# Math Help - Some problems...

1. ## Some problems...

I've been having some trouble with some trig problems. It would be great if someone could help me to do them. I'm not very sure how to put in symbols such as pie, etc. so I apologize in advance for having to write it out.

*Using a sum/difference formula, find the exact value of tan pie/12.

*Simplify/evaluate to find the exact value of 1-2sinsquared15 degrees.

*Verify (sinx-cosx)squared= 1-sin2x.

*Find solutions for 2cos squared x+sin squared x=2cosx if X is between 0 degrees and 360 degrees.
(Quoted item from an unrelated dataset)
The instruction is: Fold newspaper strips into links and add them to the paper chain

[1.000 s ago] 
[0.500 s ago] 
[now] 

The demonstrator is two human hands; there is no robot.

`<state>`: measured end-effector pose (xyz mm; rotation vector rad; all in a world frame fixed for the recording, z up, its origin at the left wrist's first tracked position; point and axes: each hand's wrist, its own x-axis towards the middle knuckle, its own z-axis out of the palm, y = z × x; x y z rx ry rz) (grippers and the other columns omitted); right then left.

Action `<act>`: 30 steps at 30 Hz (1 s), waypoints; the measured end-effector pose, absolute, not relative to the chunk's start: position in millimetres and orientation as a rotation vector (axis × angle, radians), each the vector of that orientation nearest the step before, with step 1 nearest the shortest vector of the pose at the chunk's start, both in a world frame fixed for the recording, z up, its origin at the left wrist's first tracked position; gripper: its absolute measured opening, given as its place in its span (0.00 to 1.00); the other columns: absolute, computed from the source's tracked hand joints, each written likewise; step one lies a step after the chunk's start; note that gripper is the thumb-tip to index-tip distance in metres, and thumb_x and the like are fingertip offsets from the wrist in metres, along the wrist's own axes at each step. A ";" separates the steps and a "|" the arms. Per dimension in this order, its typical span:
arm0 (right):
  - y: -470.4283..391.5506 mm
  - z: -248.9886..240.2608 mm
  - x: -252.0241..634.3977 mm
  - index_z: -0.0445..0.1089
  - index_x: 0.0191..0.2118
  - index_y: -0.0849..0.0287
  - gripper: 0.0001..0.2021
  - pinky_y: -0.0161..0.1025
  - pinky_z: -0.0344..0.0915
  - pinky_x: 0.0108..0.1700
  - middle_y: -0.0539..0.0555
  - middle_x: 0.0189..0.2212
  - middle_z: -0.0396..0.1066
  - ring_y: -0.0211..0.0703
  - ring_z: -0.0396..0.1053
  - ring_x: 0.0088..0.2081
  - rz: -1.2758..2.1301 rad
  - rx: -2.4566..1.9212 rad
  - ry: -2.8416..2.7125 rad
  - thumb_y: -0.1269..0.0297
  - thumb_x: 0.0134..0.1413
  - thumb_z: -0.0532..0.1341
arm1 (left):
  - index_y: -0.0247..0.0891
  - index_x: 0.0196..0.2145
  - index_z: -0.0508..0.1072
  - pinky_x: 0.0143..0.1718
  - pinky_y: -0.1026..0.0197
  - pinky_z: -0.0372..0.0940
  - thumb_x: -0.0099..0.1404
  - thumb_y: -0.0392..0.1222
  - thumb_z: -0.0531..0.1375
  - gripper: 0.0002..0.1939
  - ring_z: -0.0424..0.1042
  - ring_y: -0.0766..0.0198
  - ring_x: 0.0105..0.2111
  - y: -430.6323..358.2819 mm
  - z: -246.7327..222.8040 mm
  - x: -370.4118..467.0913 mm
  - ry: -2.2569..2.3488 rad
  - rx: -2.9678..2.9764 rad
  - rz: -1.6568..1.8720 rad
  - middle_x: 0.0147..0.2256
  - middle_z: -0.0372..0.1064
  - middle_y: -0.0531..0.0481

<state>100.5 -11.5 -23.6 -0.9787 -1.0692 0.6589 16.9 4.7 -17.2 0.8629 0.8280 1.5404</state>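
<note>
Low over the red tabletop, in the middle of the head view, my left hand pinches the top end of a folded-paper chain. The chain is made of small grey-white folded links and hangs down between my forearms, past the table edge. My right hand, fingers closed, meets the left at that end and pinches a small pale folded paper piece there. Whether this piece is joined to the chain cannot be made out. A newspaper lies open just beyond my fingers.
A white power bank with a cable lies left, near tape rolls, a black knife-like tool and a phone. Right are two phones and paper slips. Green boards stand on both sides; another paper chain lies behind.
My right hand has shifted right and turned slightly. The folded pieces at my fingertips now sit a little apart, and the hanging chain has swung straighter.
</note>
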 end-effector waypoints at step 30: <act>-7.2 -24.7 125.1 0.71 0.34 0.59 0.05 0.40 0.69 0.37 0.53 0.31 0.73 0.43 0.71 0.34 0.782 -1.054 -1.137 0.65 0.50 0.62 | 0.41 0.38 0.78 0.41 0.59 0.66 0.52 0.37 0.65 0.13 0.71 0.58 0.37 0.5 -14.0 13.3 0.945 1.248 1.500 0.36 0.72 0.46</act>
* Find solutions for 2 sin squared x+5sinx=-3 if x is between 0 degrees and 360 degrees.

Thank you!

I've been having some trouble with some trig problems. It would be great if someone could help me to do them. I'm not very sure how to put in symbols such as pie, etc. so I apologize in advance for having to write it out.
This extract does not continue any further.